# LG LCD-TV making chirping noise



## Cromodus (Feb 19, 2013)

Hello,

I've been using a TV as my computer monitor for 3 years. (LG LCD 47'', plugged in an HDMI port). Recently, I noticed that while I'm playing a game, the TV sometimes makes a high pitched noise, like a cricket or chirping. I only hear it while I'm actually playing a game. If I pause it and browse the option menu, it stops. Similarly, it's louder or fainter depending on what I'm ''looking at'' in the game. I didn't notice a distinct pattern.

I googled this but I only found situations where the TV wasn't working anymore. Mine is working perfectly fine, except for the noise.

I contacted LG's support but I received no answer other than:
A. Try a different port.
B. It's out of warranty
C. We'll send a tech.
The agent didn't seem to know what was going on and jumped straight to sending someone over. I'd like to know what the actual problem is before I start paying.

Someone on the CNET forums mentioned the noise was probably ''Microphonics'' and suggested I use Shellac to fix it. Not very informative and considering I know basically nothing about electronics (All my knowledge is in software support) I don't want to attempt something like this.

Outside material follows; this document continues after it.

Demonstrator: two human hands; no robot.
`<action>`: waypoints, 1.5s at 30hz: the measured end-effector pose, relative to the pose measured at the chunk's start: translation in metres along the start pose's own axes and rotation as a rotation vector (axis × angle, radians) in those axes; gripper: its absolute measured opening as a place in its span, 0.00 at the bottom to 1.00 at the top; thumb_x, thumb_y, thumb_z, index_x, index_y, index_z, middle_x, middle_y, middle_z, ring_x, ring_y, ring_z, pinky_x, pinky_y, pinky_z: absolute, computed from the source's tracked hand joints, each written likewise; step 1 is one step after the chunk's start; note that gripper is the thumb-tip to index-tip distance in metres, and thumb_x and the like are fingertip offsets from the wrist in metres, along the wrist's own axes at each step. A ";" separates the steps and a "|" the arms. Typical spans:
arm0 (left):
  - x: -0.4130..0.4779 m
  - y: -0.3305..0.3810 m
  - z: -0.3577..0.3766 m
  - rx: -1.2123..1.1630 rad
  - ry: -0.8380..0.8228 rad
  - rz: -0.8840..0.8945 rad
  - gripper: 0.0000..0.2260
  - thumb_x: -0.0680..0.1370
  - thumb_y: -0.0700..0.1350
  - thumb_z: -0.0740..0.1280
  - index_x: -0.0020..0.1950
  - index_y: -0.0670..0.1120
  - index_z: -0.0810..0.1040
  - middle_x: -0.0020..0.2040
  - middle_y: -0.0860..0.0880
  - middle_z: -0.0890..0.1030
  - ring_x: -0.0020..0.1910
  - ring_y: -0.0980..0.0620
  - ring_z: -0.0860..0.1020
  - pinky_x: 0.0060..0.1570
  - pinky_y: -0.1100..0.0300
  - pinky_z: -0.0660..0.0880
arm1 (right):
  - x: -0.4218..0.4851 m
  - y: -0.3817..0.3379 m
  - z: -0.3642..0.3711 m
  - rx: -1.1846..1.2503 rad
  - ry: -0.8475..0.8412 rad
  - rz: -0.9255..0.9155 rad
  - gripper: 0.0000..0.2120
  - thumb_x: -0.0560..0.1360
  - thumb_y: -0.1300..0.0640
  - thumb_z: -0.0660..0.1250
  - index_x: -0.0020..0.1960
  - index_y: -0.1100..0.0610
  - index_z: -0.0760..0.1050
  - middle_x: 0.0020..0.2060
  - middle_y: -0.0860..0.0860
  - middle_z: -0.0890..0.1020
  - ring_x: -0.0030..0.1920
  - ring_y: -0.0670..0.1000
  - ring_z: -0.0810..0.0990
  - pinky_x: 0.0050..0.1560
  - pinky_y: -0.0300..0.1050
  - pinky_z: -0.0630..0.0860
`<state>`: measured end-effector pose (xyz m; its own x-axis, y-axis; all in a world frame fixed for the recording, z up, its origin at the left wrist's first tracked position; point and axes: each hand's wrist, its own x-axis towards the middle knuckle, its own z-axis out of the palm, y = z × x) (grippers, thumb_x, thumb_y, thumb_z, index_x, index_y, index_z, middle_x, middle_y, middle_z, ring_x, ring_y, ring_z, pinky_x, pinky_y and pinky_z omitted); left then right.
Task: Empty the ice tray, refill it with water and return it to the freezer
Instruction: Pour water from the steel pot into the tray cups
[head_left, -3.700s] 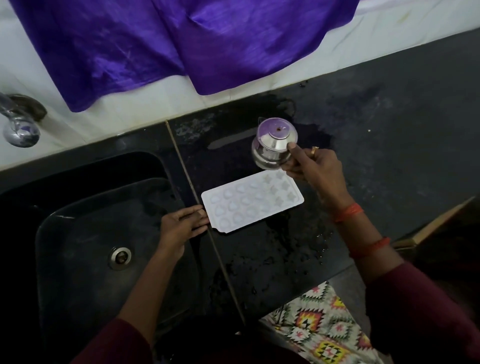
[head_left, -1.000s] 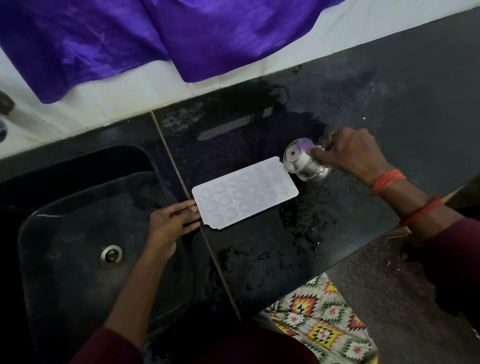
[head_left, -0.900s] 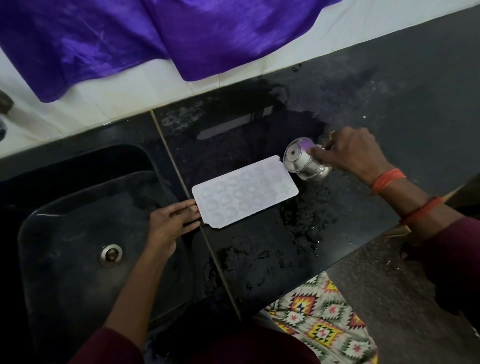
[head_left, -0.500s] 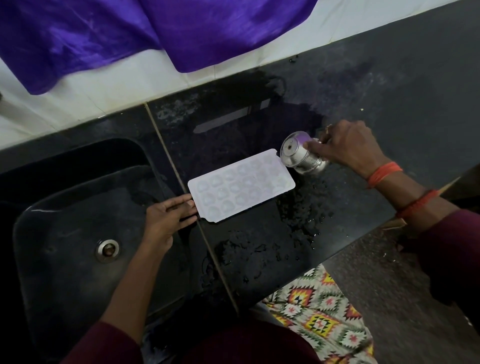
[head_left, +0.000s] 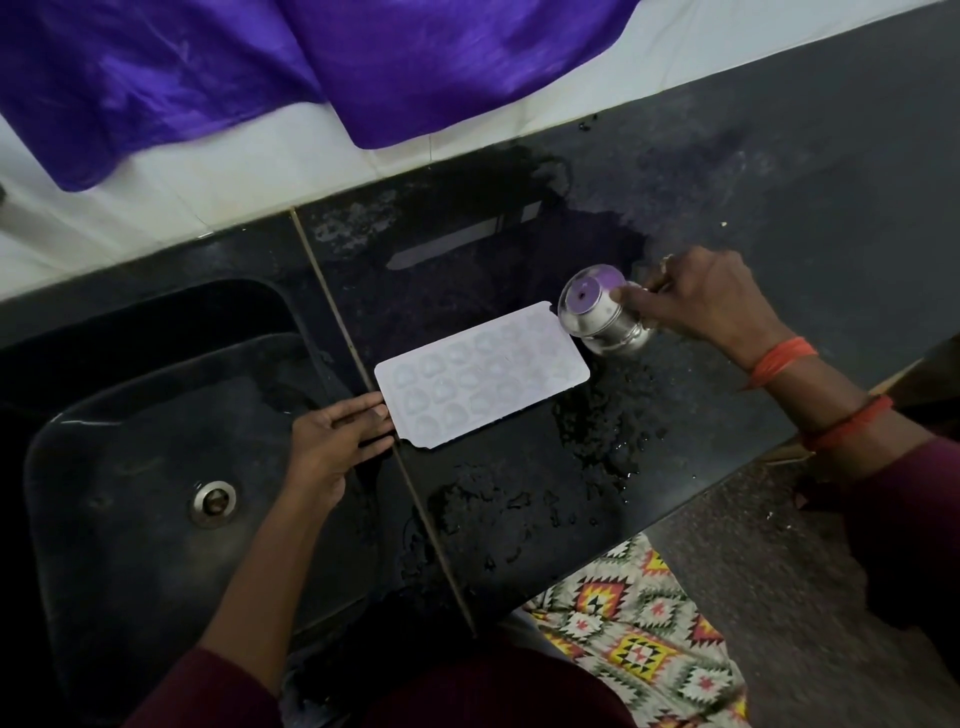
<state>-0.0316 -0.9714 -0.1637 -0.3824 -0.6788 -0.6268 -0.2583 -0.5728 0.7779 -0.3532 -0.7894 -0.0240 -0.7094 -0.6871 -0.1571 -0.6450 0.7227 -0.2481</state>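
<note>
A white ice tray (head_left: 483, 375) with several small moulds lies flat on the wet black counter (head_left: 545, 499), just right of the sink. My left hand (head_left: 332, 441) rests flat at the tray's left end, fingertips touching its edge. My right hand (head_left: 706, 301) grips a small steel cup (head_left: 597, 309), tilted with its mouth over the tray's right end. Purple light reflects inside the cup; I cannot tell how much water it holds.
A black sink (head_left: 156, 467) with a metal drain (head_left: 213, 503) lies to the left. Purple cloth (head_left: 311, 67) hangs over the white tiled wall behind. Water is spilled on the counter around the tray. A patterned cloth (head_left: 644, 629) shows at the counter's front edge.
The cup, earlier held upright above the tray's far edge, has come down to the tray's right end and tipped toward it. My left hand has stayed at the tray's left end.
</note>
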 end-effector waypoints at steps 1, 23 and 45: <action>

Does this sound announce the beginning of the end for my TV?

What are your thoughts?

Thanks,


----------



## octaneman (May 13, 2009)

Hi Cromodus


Are you sure the chirping sound you hear is coming from t.v and not the computer ? Games that require high resolution tend to overheat the M/B's including the t.v's destroying the cooling fans. Large screens such as yours usually have a cooling fans built in them, run your hand in the back of your set see that its not overheating. When thats done inspect your computer's fans IE; graphic cards, power supplies, chip sets .etc.. If everything checks out OK then there is a problem within the set's power supply.


----------